> _WHAT THE EXERCISE ASKS_: In your answer, transcribe all of the data exactly.
BEGIN
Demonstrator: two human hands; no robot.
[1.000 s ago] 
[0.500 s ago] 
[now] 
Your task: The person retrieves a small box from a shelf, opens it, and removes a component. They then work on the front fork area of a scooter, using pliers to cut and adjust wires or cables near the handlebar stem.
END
> _RESULT FOR THIS EXERCISE_:
Demonstrator: two human hands; no robot.
[1.000 s ago] 
[0.500 s ago] 
[now] 
Your task: The person retrieves a small box from a shelf, opens it, and removes a component. They then work on the front fork area of a scooter, using pliers to cut and adjust wires or cables near the handlebar stem.

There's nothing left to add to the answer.